Colocó uno tras otro los libros en los estantes y miró alrededor. A continuación, arrancó unas páginas de una libreta y se acercó al escritorio de una bibliotecaria, asegurándose primero de que no lo había visto antes.

—He de devolver esto a los archivos —dijo a la mujer.

Ella lo miró con severidad y parpadeó varias veces.

—¿Es usted nuevo?

—Pertenezco a la biblioteca científica, y me trasladaron la semana pasada; por rotación.

Le dedicó una sonrisa, confiando en que pareciera radiante y sincera.

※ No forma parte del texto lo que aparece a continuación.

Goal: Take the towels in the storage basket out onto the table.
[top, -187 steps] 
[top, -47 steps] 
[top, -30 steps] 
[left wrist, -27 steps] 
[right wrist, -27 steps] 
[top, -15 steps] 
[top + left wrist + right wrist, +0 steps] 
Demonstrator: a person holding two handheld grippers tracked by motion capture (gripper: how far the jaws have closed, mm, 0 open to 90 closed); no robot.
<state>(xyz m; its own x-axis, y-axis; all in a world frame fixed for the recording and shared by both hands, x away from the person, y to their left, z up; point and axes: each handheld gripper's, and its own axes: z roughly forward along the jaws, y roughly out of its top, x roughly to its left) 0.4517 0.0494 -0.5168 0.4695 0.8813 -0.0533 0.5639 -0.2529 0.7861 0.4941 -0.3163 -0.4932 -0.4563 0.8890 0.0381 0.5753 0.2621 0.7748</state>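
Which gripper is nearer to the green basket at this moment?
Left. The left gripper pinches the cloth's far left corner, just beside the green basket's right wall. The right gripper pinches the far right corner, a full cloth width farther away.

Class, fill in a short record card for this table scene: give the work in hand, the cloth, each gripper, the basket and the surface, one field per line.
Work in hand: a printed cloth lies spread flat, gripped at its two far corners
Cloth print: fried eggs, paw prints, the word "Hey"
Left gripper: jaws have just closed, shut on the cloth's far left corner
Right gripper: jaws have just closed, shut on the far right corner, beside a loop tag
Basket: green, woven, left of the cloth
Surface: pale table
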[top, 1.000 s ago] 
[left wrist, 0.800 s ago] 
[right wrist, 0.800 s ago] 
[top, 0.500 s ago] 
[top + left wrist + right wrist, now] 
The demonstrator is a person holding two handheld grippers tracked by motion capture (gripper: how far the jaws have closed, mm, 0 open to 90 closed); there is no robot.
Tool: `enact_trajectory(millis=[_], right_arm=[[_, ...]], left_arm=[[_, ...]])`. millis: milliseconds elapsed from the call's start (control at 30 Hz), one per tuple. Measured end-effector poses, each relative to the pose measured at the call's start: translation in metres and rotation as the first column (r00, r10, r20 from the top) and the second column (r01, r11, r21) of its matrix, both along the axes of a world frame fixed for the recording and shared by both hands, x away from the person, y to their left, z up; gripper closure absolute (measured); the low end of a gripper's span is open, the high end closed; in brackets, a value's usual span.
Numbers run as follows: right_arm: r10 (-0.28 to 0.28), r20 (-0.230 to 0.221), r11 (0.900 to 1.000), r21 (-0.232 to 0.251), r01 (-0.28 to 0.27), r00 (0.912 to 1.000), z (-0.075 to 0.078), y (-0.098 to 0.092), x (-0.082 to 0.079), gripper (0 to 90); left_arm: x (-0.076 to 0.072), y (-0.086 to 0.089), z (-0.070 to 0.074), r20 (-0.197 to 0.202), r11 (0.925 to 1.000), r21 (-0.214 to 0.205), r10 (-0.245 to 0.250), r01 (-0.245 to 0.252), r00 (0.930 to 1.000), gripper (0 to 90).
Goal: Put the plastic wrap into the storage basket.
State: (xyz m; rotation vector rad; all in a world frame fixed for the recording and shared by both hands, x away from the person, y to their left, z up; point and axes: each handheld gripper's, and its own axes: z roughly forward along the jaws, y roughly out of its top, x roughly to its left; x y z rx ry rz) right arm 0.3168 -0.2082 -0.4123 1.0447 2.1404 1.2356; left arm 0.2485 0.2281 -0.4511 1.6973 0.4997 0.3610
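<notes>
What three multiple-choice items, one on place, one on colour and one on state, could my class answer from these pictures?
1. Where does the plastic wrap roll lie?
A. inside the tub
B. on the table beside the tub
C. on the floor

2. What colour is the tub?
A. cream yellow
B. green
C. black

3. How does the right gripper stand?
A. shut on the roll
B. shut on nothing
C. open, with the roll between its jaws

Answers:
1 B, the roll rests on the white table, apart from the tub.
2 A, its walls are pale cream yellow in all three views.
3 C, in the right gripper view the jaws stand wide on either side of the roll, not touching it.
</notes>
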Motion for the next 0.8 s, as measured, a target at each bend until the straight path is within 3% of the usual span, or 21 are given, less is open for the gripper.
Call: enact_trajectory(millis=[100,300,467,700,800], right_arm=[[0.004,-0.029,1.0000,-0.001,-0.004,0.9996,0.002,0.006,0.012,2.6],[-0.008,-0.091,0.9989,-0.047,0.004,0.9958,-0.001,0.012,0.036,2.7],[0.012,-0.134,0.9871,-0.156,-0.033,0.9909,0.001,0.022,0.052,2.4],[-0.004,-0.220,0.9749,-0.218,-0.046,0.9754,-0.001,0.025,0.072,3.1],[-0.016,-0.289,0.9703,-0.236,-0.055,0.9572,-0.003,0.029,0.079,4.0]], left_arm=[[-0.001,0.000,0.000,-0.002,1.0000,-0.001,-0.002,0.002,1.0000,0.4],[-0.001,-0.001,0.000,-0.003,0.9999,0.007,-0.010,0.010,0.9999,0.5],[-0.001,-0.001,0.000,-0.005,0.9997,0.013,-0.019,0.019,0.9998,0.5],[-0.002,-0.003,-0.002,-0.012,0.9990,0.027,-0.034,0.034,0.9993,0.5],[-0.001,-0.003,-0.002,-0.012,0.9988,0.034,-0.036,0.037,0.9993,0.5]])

Ella frunció el entrecejo. De pronto sonó el teléfono de su mesa. Tras vacilar un instante, descolgó el auricular y, distraída, tendió a Smithback una tablilla y una llave suspendida en un cordel largo y azul.

—Firme —dijo, tapando el auricular con la mano.

Una puerta gris, situada en un rincón apartado de la sala, conducía a los archivos de la biblioteca. Smithback era consciente de que estaba llevando a cabo una jugada arriesgada, en más de un aspecto. Ya había visitado aquella sección en una ocasión, por un asunto legítimo, y sabía que el grueso de los archivos del museo se almacenaba en otro sitio y que los de la biblioteca eran muy específicos. Sin embargo, tenía un presentimiento. Cerró la puerta y avanzó. Examinó las estanterías llenas de cajas etiquetadas.

Cuando hubo recorrido un lado de la habitación, se detuvo. Tendió la mano con cautela y bajó un caja etiquetada «Central RECVG/SHPG: Facturas Cargamento Aéreo». Se acuclilló y examinó a toda prisa los papeles.

Una vez más, retrocedió hasta 1975. Decepcionado, lo revisó de nuevo. Nada.

Al colocar la caja en su estante, se fijó en otra etiqueta: «Facturas de cargamento, 1970-1990.» Sólo podía dedicarle cinco minutos.